> **TASK TO COMPLETE**: In the records below, find the line containing "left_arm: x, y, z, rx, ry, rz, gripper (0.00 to" and the line containing "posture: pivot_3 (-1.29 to"; please repeat exactly the lines from one to the other, both included, and nothing more.

> **EXERCISE MATERIAL**:
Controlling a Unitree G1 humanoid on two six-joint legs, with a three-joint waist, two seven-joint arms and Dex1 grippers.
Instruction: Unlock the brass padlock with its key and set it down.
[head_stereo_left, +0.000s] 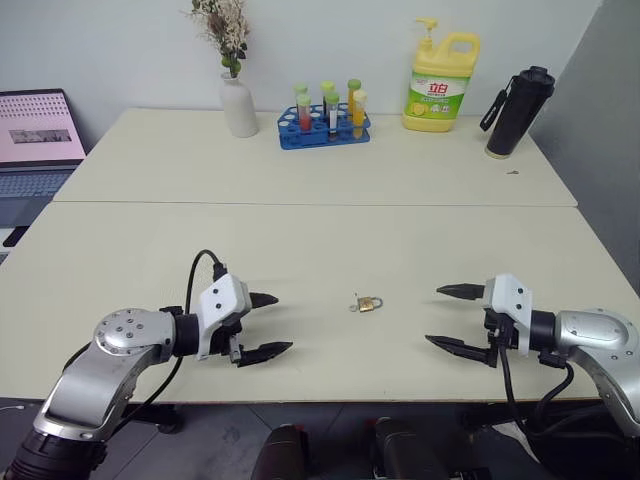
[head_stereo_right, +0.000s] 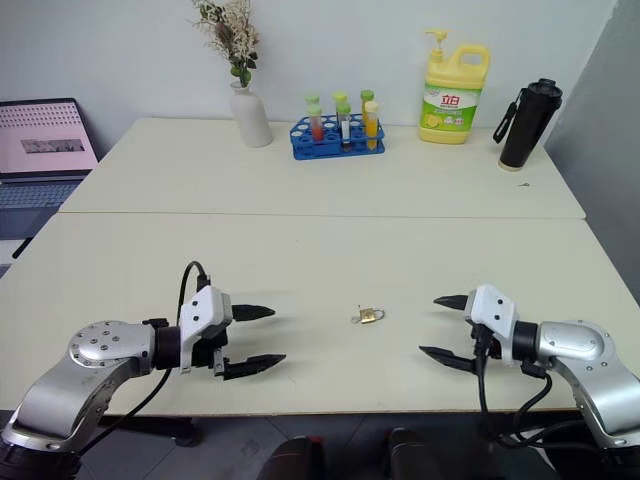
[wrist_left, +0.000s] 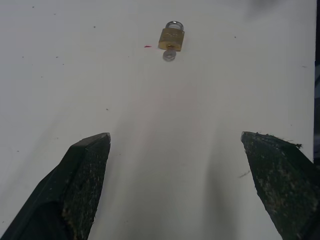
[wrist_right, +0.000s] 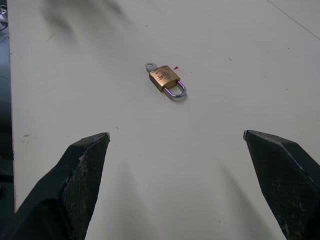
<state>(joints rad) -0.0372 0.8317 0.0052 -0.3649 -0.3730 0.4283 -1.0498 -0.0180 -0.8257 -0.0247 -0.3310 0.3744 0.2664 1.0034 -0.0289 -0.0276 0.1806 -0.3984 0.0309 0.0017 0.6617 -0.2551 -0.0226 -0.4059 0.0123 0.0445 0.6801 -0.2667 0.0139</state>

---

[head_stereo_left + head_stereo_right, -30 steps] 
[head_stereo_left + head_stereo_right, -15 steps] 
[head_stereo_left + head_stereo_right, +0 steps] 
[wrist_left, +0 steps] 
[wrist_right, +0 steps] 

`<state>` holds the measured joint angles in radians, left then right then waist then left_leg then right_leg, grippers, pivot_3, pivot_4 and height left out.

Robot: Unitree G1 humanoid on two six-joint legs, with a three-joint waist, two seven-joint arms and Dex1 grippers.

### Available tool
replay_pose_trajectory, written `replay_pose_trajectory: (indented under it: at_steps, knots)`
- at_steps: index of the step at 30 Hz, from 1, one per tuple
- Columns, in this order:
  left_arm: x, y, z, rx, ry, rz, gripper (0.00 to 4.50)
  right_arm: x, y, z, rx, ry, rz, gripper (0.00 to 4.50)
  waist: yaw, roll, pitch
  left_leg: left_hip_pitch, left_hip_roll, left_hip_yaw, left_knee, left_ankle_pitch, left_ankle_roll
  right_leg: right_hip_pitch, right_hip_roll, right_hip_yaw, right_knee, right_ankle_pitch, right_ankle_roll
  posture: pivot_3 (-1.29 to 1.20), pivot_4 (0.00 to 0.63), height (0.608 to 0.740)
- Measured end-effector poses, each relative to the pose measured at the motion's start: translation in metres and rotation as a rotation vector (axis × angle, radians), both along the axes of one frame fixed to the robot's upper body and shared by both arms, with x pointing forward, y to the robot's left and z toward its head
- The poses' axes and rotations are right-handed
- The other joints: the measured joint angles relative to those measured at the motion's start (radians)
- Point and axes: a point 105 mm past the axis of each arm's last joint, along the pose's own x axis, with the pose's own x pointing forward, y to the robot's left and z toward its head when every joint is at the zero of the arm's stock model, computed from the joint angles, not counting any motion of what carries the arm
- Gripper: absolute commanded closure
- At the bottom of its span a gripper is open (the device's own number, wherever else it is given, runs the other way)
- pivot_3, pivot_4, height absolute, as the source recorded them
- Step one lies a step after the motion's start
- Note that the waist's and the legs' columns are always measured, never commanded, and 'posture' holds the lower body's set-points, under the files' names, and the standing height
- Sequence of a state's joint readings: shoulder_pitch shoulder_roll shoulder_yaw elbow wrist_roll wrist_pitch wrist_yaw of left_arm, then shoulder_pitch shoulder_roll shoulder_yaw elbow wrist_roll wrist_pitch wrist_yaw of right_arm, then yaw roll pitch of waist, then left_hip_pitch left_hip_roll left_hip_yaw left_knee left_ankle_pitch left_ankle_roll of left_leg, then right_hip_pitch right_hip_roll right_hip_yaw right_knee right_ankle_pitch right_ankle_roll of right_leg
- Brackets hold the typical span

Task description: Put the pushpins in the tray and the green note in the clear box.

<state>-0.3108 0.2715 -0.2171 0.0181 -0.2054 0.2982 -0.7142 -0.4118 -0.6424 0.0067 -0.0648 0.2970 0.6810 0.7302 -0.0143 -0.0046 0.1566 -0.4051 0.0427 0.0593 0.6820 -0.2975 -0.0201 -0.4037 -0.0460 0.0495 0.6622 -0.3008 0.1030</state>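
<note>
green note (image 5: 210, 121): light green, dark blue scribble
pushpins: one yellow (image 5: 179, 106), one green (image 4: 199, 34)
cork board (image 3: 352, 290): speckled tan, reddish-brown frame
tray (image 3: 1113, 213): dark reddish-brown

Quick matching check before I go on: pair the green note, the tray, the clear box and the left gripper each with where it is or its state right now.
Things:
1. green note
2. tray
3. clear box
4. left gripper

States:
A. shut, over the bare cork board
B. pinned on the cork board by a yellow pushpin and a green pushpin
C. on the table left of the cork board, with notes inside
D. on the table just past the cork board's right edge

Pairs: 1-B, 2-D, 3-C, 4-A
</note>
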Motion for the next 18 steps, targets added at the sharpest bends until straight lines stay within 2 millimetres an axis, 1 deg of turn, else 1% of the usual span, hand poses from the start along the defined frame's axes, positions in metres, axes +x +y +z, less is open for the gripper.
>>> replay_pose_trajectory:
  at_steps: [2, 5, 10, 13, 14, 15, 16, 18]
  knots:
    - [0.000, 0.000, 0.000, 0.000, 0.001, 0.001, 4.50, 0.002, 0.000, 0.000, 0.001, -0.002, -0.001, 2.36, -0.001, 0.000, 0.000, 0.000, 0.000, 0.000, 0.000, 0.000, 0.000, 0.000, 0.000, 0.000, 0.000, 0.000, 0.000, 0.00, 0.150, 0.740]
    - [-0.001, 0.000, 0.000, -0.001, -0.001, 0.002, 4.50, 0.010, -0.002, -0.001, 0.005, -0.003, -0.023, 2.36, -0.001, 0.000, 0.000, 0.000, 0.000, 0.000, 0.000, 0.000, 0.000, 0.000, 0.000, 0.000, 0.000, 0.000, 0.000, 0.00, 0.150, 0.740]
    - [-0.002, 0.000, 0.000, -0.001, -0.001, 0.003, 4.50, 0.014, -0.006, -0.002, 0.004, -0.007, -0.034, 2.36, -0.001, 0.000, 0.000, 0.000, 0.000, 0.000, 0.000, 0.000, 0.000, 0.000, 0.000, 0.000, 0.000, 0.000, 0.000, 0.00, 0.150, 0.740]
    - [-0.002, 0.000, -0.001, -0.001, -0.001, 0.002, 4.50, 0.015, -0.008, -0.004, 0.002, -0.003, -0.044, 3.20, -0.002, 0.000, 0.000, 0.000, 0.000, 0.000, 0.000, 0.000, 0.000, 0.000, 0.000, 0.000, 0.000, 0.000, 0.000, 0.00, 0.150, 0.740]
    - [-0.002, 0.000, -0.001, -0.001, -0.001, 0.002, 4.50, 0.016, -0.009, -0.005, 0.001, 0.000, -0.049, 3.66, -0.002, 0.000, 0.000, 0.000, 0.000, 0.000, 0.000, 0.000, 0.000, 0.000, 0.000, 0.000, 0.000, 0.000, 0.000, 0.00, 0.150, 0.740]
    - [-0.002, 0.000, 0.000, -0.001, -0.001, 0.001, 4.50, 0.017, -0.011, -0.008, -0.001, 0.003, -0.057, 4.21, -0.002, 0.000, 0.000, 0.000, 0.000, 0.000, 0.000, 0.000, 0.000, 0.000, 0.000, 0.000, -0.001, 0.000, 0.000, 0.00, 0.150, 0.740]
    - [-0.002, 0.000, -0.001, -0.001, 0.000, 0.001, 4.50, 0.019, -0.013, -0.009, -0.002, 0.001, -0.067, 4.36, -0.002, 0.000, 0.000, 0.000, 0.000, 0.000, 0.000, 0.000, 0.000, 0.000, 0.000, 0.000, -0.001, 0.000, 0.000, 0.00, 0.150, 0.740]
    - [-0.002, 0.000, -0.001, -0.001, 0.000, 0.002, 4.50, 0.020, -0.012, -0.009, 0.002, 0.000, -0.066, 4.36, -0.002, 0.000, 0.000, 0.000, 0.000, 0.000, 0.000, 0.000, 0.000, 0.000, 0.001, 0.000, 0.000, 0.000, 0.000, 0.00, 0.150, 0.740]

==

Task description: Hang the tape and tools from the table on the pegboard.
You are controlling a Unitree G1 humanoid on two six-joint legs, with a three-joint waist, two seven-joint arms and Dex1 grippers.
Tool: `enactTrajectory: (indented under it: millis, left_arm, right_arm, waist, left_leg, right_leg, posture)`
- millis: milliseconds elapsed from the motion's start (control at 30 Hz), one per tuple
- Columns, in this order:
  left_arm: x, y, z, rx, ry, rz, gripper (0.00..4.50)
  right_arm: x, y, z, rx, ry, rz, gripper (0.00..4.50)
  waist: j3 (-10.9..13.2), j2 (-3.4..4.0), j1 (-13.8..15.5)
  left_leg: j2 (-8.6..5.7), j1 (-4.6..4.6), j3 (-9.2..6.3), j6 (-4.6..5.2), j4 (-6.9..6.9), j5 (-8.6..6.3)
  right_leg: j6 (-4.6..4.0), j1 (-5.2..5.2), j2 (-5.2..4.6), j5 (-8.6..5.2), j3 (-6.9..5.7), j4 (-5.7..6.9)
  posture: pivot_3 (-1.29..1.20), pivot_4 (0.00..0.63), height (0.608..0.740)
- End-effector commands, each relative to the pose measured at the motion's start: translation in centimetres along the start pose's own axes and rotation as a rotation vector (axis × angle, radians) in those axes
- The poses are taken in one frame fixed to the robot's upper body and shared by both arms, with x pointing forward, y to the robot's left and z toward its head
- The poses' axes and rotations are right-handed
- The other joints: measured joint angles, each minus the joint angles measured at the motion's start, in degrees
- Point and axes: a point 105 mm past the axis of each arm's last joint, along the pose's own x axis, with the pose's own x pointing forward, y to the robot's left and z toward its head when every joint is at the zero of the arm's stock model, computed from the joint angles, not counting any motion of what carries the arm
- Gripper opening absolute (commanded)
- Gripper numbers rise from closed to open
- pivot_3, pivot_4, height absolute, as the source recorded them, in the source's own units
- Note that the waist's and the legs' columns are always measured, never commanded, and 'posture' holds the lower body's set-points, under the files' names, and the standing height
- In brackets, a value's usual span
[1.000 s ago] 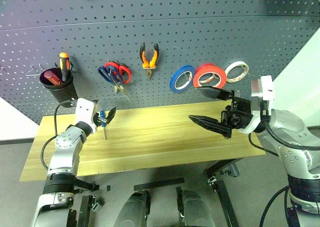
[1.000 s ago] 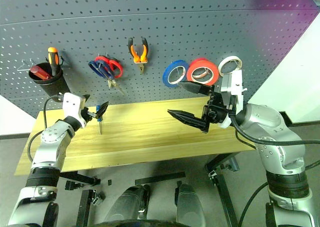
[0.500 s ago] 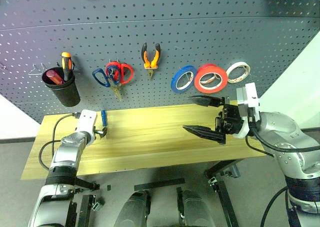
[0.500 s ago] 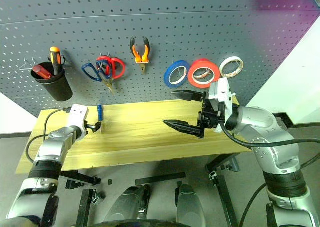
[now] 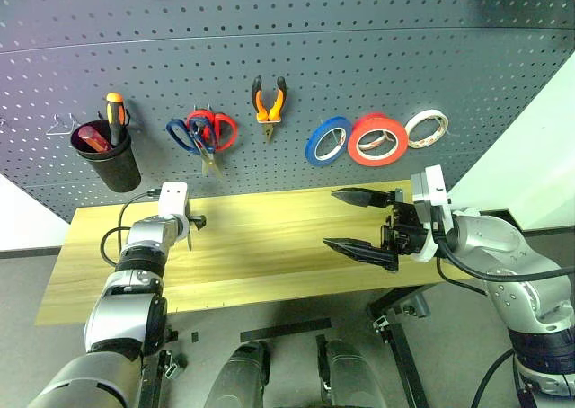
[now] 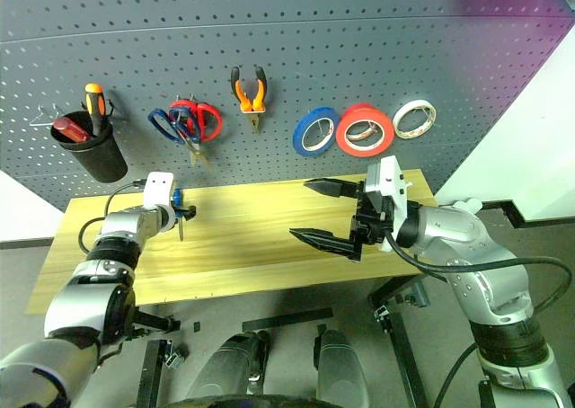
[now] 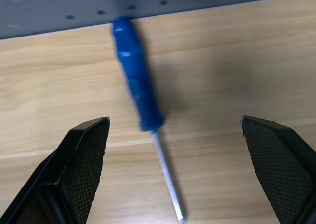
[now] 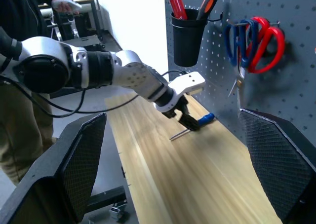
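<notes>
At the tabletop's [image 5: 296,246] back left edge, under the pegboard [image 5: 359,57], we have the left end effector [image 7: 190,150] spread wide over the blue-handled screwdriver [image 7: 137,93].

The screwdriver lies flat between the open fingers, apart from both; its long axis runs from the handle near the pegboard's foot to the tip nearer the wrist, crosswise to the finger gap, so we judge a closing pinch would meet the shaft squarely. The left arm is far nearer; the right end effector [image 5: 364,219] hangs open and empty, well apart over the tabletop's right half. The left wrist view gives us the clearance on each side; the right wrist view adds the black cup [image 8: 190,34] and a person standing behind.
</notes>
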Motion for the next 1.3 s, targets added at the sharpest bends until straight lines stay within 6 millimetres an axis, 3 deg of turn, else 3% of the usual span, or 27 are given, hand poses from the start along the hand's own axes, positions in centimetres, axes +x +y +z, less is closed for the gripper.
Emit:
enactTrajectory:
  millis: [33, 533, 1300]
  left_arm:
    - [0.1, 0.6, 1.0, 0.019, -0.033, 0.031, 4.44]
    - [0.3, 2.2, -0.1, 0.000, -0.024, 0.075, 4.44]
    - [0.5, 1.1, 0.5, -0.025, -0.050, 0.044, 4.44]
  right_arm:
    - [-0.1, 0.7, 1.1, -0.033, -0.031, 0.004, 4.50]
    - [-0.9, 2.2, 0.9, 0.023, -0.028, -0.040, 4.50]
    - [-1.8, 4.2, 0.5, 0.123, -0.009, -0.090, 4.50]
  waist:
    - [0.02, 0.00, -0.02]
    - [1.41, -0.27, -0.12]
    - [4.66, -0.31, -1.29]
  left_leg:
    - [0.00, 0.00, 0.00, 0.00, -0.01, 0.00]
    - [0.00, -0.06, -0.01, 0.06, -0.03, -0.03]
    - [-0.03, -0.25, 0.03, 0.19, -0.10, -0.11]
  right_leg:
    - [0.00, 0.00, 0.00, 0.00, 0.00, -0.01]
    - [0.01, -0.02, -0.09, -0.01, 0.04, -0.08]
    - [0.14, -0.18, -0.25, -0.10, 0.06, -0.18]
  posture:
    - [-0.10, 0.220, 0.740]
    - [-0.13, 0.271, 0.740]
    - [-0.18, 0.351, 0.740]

> **SOLUTION**:
  left_arm: x, y, z, rx, ry, rz, gripper (0.00 to 4.50)
  right_arm: x, y, z, rx, ry, rz, gripper (0.00 to 4.50)
  waist: yaw, roll, pitch
  left_leg: left_hip_pitch, left_hip_roll, left_hip_yaw, left_knee, left_ankle_pitch, left_ankle_roll
  right_leg: right_hip_pitch, right_hip_roll, right_hip_yaw, right_knee, right_ankle_pitch, right_ankle_roll
  posture: pivot_3 (-1.29 to 1.20), pivot_4 (0.00 to 0.63), height (0.608 to 0.740)

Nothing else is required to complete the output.